* [INPUT DATA]:
┌──

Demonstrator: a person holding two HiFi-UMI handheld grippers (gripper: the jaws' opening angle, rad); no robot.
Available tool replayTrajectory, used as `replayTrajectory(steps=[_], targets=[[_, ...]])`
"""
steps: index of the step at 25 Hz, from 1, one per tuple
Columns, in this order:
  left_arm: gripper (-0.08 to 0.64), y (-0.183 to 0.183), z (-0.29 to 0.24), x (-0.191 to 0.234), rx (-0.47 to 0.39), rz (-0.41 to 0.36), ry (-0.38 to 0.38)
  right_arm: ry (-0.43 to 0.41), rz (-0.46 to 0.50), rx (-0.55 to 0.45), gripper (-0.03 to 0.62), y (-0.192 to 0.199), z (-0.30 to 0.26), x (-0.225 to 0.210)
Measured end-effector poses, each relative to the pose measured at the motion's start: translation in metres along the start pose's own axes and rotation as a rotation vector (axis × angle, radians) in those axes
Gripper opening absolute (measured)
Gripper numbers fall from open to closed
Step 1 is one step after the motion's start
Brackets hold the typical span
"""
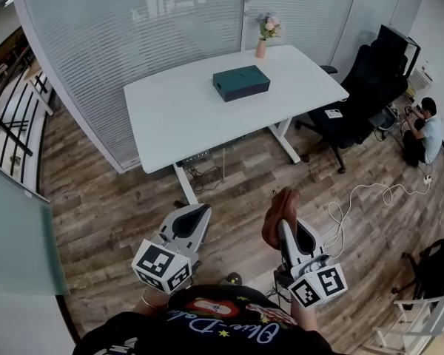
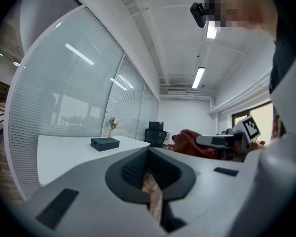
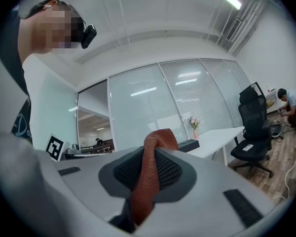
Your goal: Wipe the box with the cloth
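1. Looked steeply down on a plank floor (image 1: 111, 213), with a ribbed glass partition (image 1: 133, 28) along its far side.
2. Found a white bench (image 1: 177, 117) in front of that partition, well apart from both grippers.
3. Noted a black office chair (image 1: 355, 102) just beside the bench's right end.
4. Held the left gripper (image 1: 191, 214) low over the floor, short of the bench; saw its fingers drawn nearly together, with only a thin slit of floor showing between them and nothing in their grasp.
5. Held the right gripper (image 1: 288, 224) beside it, fingers closed on the cloth.
6. Spotted the dark green box (image 1: 240, 82) lying flat on the bench's far half, touched by neither gripper.
7. Saw the rust-brown cloth (image 1: 280, 217) bunched above the right fingertips and trailing down between the pads.
8. Made out a small pink vase of flowers (image 1: 262, 43) at the bench's back edge, behind the box.
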State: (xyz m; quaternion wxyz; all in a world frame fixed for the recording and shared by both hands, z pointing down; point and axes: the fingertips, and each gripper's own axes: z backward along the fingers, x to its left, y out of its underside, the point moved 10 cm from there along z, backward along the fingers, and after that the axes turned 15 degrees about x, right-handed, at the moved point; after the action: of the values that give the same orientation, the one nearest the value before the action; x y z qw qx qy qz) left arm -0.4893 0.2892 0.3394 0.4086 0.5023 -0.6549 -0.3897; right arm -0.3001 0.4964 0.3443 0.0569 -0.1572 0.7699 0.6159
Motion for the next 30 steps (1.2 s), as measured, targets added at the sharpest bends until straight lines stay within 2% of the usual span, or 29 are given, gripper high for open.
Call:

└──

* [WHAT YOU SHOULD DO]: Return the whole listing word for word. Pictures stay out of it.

* [ANSWER AREA]:
Demonstrator: a person holding two HiFi-UMI handheld grippers (gripper: the jaws' opening angle, rad); no robot.
Available tool replayTrajectory, used as `replayTrajectory(steps=[_], targets=[[_, ...]])`
"""
steps: index of the step at 25 Hz, from 1, one per tuple
Columns, in this order:
  left_arm: gripper (-0.08 to 0.64), y (-0.183 to 0.183), z (-0.29 to 0.24), x (-0.191 to 0.234), rx (-0.47 to 0.39), rz (-0.41 to 0.36), ry (-0.38 to 0.38)
  right_arm: ry (-0.43 to 0.41), rz (-0.46 to 0.50), rx (-0.55 to 0.45), gripper (-0.03 to 0.62), y (-0.192 to 0.199), z (-0.30 to 0.26), x (-0.225 to 0.210)
Measured end-effector poses, each relative to the pose measured at the motion's start: translation in metres along the start pose's own axes and rotation as a rotation vector (axis × angle, radians) in those axes
Gripper opening absolute (measured)
Gripper numbers fall from open to closed
Step 1 is one step after the motion's start
Brackets hold the typical span
"""
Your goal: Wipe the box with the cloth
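1. Looked steeply down on a plank floor (image 1: 111, 213), with a ribbed glass partition (image 1: 133, 28) along its far side.
2. Found a white bench (image 1: 177, 117) in front of that partition, well apart from both grippers.
3. Noted a black office chair (image 1: 355, 102) just beside the bench's right end.
4. Held the left gripper (image 1: 191, 214) low over the floor, short of the bench; saw its fingers drawn nearly together, with only a thin slit of floor showing between them and nothing in their grasp.
5. Held the right gripper (image 1: 288, 224) beside it, fingers closed on the cloth.
6. Spotted the dark green box (image 1: 240, 82) lying flat on the bench's far half, touched by neither gripper.
7. Saw the rust-brown cloth (image 1: 280, 217) bunched above the right fingertips and trailing down between the pads.
8. Made out a small pink vase of flowers (image 1: 262, 43) at the bench's back edge, behind the box.
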State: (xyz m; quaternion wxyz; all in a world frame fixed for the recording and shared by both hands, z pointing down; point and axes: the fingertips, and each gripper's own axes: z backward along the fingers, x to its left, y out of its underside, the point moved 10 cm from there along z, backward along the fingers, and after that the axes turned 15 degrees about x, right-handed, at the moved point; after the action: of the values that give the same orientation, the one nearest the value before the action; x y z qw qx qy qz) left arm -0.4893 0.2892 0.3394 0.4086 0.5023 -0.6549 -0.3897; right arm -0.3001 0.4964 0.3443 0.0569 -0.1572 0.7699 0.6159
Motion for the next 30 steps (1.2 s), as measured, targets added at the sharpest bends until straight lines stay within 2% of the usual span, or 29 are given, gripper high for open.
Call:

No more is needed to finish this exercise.